Увеличение копийности гена BRAF - один из основных механизмов приобретенной устойчивости к терапии на основе BRAF-ингибиторов, поддерживающей активацию сигнального пути MAPK, а, следовательно, и пролиферацию опухолевых клеток. Поэтому амплификация гена BRAF часто служит маркером высокой вероятности рецидивирования опухолевого процесса. Более высокое количество копий гена BRAF было обнаружено в образцах опухолей у пациентов с прогрессированием заболевания по сравнению с исходными биопсиями. Также сообщалось об увеличении числа копий гена BRAF как в образцах перед лечением у пациентов с метастатической меланомой, которые не реагировали на терапию, так и в линиях клеток, устойчивых к ингибитору MAPK (MAPKi). Таким образом, амплификация гена BRAF может быть приобретенным механизмом устойчивости, который развивается de novo в опухолевых клетках для преодоления ингибирования BRAF, или же он может также играть роль внутреннего механизма малигнизации опухоли до воздействия MAPKi [12].
Выводы
- Колоректальные аденокарциномы при использовании высокочувствительного метода детекции соматических мутаций (ddPCR) в 94% случаев содержали активирующие соматические мутации в гене KRAS, и это значение было почти в 2 раза больше величины (57%), полученной для тех же образцов с применением стандартного метода RT-PCR.

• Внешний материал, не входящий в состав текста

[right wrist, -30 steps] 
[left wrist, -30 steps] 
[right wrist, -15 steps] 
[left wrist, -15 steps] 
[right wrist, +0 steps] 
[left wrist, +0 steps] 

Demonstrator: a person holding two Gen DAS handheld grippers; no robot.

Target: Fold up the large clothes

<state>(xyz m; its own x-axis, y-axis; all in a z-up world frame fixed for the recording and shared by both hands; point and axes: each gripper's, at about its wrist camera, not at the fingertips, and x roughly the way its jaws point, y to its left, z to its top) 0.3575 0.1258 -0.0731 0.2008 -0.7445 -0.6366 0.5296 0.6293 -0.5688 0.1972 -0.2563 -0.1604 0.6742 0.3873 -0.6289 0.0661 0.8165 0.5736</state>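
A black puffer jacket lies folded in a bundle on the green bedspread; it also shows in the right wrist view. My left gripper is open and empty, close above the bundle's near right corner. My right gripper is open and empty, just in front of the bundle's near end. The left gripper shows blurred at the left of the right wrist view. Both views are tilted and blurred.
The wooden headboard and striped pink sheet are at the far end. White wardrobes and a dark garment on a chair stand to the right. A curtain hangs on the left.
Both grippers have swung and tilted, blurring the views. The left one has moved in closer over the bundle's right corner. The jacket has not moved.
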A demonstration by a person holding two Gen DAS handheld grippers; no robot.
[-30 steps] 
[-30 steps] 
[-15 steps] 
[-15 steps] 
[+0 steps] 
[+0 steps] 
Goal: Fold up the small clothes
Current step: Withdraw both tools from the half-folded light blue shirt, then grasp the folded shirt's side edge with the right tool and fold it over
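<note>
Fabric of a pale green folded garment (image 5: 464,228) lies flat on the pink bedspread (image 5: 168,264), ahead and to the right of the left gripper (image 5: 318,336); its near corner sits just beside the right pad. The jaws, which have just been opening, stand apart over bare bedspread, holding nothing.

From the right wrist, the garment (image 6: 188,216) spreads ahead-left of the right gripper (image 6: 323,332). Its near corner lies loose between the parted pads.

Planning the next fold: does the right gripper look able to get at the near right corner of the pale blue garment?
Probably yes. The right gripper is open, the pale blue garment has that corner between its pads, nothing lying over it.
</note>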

- 31% колоректальных аденокарцином в нашем исследовании являлись носителями активирующих соматических мутаций V600 в гене BRAF. Для 5% уровня детекции этот показатель составил 0%. В 69% остальных образцов опухолей активирующие соматические мутации V600 обнаружены не были даже методом ddPCR для уровня чувствительности 0,1%.
- Содержание активирующих соматических мутаций V600 в группе пациентов с KRAS MT было в 5 раз меньше аналогичного показателя для группы пациентов KRAS WT, что может свидетельствовать о разных механизмах малигнизации клеток для этих групп пациентов.
- Копийность гена BRAF в группе пациентов с KRAS MT High более чем в 2 раза превышала копийность гена KRAS в группе пациентов с KRAS MT Low. В сочетании с предыдущим выводом это свидетельствует о том, что малигнизация клеток толстой кишки происходит комплексно: как через возникновение активирующих соматических мутаций в генах сигнального пути EGFR, так и через изменение их копийности.
Полученные в настоящем исследовании данные представляют интерес при оптимизации диагностических исследований и таргетной терапии пациентов со злокачественными опухолями толстой кишки.